The national network strategy and the Post’s pumped-up newsroom strategy have worked in tandem.

Under Bezos, the Post has shored up and strengthened its newsroom, under editor Marty Baron. The biggest thrust: a more muscular approach to national news. It is national news that can claim the interest of a far bigger audience than the Post’s DC-area hometown coverage. Further it is national news that supplies this Prime initiative.

 

“The Bogeyman of Cannibalization”

Note that the mobile (smartphone and tablet) readers will get the “national digital edition” of the Post. Translation: All the national and global content, but little to none of the local news. That strategy offers a twofer. It leverages the newsroom investment that Bezos has made and offers some protection from converting higher-paying subscribers to lower-paying ones.

“We don’t worry much about the bogeyman of cannibalization,” Steve Hills told me.

DC-area subscribers of the Post may pay about $455 for a full-priced seven-day print subscription (with All-Access built in) or $195 for a digital-only one. If a DC-area reader paying those prices sees the Prime offer and wants to switch, the Post could have a big problem on its hands.

To combat it, the Post will deploy two strategies. First, the new Prime offer is good only for non-Post subscribers. How long a Post subscriber would have to lapse before being eligible for the Prime deal? The Post, understandably, won’t say.

Secondly, by limiting its Prime offer to national content only, it builds in a disincentive for locals to figure out a way to go cheap.

Interestingly, while the those accessing the Post via Prime via mobile will only get the National Digital Edition, Prime subscribers will get full access to the web itself through WashingtonPost.com – which includes the full Post report, including local news.

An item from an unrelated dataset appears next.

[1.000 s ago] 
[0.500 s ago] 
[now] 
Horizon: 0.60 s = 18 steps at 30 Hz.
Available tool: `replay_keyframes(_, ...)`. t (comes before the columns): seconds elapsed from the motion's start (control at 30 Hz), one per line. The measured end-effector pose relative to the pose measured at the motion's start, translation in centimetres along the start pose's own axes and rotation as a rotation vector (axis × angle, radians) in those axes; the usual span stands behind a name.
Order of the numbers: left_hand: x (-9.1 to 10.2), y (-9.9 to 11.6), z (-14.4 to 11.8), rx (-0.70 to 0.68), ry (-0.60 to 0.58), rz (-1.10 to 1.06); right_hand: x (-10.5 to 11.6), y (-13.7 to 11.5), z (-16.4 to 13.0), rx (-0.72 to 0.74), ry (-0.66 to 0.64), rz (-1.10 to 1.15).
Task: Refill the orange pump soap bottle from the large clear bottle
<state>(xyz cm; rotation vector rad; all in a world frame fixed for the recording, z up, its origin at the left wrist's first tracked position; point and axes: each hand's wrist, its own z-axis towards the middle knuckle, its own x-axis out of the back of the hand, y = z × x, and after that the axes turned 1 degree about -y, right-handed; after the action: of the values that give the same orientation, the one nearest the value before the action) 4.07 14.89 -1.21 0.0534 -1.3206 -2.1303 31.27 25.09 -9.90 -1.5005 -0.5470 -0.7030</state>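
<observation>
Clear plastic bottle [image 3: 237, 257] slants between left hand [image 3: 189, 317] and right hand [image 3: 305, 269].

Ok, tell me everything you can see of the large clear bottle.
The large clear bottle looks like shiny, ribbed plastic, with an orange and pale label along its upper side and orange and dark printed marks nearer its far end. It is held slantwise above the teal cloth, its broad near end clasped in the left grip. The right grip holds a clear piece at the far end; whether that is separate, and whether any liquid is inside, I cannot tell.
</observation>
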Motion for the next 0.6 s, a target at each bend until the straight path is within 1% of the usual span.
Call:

The Post may further restrict Prime subscriber web access in the future, but for now, consider this an initiative of its time – embracing mobile as the primary means of access.

How will the new subscriptions be sold? Amazon – not the Post – will do the selling. How will Amazon market the new benefit to its Prime members?

“This is a limited time offer,” an Amazon spokesperson told me, not further elucidating how long it may be available or how it will be marketed.

We’ll see whether and how soon it pops up on the Amazon Prime benefit page, and in messaging on the site or via email or text message.

Though Bezos owns the Post and serves as CEO of Amazon, it’s important to note that the companies are legally independent of each other. Consequently, relationships must be contractual, serving the interests of both. As Hills put its, “It’s got to be a deal that makes sense.” As benefit No. 6 of Prime and now one big priority of the Post, we’ll have to see how that mutual benefit plays out.